週の初めの日、わたしたちがパンを裂くために集まっていると、パウロは翌日出発する予定で人々に話をしたが、その話は夜中まで続いた。わたしたちが集まっていた階上の部屋には、たくさんのともし火がついていた。エウティコという青年が、窓に腰を掛けていたが、パウロの話が長々と続いたので、ひどく眠気を催し、眠りこけて三階から下に落ちてしまった。起こしてみると、もう死んでいた。パウロは降りて行き、彼の上にかがみ込み、抱きかかえて言った。「騒ぐな。まだ生きている。」そして、また上に行って、パンを裂いて食べ、夜明けまで長い間話し続けてから出発した。人々は生き返った青年を連れて帰り、大いに慰められた。新約聖書 使徒言行録20章7-12節 (新共同訳)

こんにちは、くどちんです。

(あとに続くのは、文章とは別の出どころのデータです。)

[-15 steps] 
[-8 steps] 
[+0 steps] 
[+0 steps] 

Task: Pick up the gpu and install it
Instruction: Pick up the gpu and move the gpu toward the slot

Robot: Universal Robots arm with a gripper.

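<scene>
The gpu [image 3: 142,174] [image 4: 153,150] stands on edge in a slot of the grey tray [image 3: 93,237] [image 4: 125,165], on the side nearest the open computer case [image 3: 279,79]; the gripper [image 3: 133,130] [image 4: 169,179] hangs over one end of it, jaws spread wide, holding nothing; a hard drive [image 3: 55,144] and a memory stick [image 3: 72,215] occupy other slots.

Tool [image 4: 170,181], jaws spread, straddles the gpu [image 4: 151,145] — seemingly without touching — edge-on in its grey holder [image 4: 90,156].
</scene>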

キリスト教学校で聖書科教員として働く、牧師です。

『失敗図鑑』という本を読んで、「聖書の登場人物で『失敗図鑑』ならぬ『失敗名鑑』ができそうだ」と言い始め、ぽちぽちと書いてみましたが。

新約聖書の登場人物で次に取り上げるとしたら誰がいいのかな、なんて考えていて、冒頭に引用した聖書箇所に登場する「エウティコ」という青年のことを思い出しました。

以前、キリスト教草創期の宣教者パウロが「文章は良いけれど会うと大したことのないやつ」呼ばわりされていたということについて記事で触れました。

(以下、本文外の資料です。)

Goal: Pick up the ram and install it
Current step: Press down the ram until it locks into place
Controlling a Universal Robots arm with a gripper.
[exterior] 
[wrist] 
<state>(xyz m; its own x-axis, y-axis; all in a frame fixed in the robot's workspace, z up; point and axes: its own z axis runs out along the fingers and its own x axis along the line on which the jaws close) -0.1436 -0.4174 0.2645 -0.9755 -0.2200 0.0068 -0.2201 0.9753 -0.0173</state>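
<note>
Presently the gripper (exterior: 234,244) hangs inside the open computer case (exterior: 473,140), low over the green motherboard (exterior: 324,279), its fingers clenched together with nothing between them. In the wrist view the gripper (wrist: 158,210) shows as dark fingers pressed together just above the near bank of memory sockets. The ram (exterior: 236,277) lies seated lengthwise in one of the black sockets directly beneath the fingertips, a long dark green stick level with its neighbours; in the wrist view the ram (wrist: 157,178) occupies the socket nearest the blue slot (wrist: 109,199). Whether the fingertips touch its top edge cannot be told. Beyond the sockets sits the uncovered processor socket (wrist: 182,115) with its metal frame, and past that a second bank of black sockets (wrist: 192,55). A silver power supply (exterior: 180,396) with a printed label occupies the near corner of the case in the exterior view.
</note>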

私は逆で、「口だけ」の人間かもね~、とほほ~、なんて書いていたのですが。

しかし今回引用している「使徒言行録」によれば、なんとパウロのお話の最中に居眠りした挙げ句、腰掛けていた窓辺から落っこちて死んでしまった青年がいたというのです。それがエウティコ。

「偉大な」宣教者パウロの説教中に、文字通り「死ぬほど」居眠りするなんて……! よっぽどつまらない話だったの……? なんて思っちゃいますよね。そもそもわざわざこんなエピソードを書き残すなんて、「使徒言行録」を書いた人はパウロを笑い者にしたかったの……? そんな疑心まで湧いてきます。

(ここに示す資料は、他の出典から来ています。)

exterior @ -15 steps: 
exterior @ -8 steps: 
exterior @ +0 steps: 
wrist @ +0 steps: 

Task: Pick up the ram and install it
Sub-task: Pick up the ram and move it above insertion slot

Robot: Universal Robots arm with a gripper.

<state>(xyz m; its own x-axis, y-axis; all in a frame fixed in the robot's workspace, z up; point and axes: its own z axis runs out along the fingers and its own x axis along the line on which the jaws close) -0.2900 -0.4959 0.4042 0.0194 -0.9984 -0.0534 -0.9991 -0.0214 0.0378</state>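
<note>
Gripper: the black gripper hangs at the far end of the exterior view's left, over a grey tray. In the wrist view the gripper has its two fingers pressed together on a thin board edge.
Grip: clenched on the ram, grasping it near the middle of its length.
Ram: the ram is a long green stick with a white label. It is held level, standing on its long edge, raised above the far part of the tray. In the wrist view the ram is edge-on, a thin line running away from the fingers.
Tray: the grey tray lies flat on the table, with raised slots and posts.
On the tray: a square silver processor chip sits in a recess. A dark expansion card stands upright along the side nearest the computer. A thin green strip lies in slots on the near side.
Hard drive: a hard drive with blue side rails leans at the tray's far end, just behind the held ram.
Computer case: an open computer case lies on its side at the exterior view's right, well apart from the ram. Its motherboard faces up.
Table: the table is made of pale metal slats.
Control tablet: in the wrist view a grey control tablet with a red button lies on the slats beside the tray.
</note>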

「説教中の、信徒の居眠り」は教会では「笑っちゃうあるあるネタ」かもしれませんが、教員であり牧師である私としては、「……笑えない(T∀T)」と思ってしまう話です。

生徒の居眠りで腹を立てたり悩んだりしたことのない教員はいないと思います。また、信徒の居眠りで落胆したことのない牧師もたぶんいないでしょう。

「口だけ」と自らを揶揄していた私ですが、その私もやっぱり「口すら」役に立たず、多くの生徒を眠りに誘う授業をしてしまうことがあります。これまでにもたくさんありましたし、今なお無いとは言えません。残念ながら、これは受け止めねばならない事実……。

いわゆる「アクティブラーニング」の流れの中で、「生徒が寝ない授業」が割合として増えてきた印象はあります。やっぱり人は受け身で話を聞いているだけだと、集中力が続かないんですよね。生徒の居眠りに立腹する先生たちでさえ、研修や会議の際には舟をこいでいる……。そう、誰だって「聞いているだけ」は眠くなるんです。

ただ、居眠りしたせいで建物の階上から落っこちて死んじゃうなんて……エウティコくんよ、それはあまりにも気を抜き過ぎていたんじゃないか? それは「失敗」という語では回収しきれないほどの大失敗であるよ……。失敗レベル、星5つ。

でも、「だから皆さん、エウティコくんの失敗を教訓として、居眠りには気を付けましょう」……、とは思わないのですよね、何となく。

窓辺から落ちて死んだエウティコを囲んで、仲間たちは騒ぎ立てます。ところがパウロは「騒ぐな。まだ生きている」と言うのです。そして共に礼拝を続けた。するとエウティコは生き返り、人々は大いに慰められた、と聖書は記します。

居眠りエウティコを見て、私たちは「死んでいる」と判断します。けれどもパウロは同じエウティコを見て、「まだ生きている」と言う。私はここに、教員としての自分の「生徒観」を改めさせられる気がするのです。

眠っている「彼」に対して教員は、「聞いていない、集中していない」つまりは「生きた状態ではない」と判断します。そして時には「授業という関係性」から外れた者と見なしてしまいます。「彼はちっとも授業を聞いていない。彼は死んだも同然だから、語り掛けても無駄だ」というように。

けれども「いや、彼は今は死んでいるように見えるが、まだ生きているのだ」と関わりの内側に招き入れ続けた結果、彼は「生き返り」、かえって多くの人の慰めとなるような中心的な人物になるのです。

我田引水と知りつつ敢えて「教員への教訓」としてこの話を読むならば、「エウティコの『失敗』を『失敗』として断罪せず、もっと長い目で語り掛け続けてみたらどうだろう」というメッセージに思えてきます。

居眠りは確かにエウティコの失敗です。だけど、「あら残念」とそのまま受け止めるのではなく、「いや、彼との関わりはまだ途上なのだ」と思えば、再び命湧き立つ豊かな交わりが生まれてくるのかもしれません。

エウティコくんを諦めず、長い目で語り続けることが「教え手」の役割であり、またエウティコくんこそが「教え手」の傲りや怠慢を戒めてくれる大切な「生徒」なのかもしれないな、と思うのでした。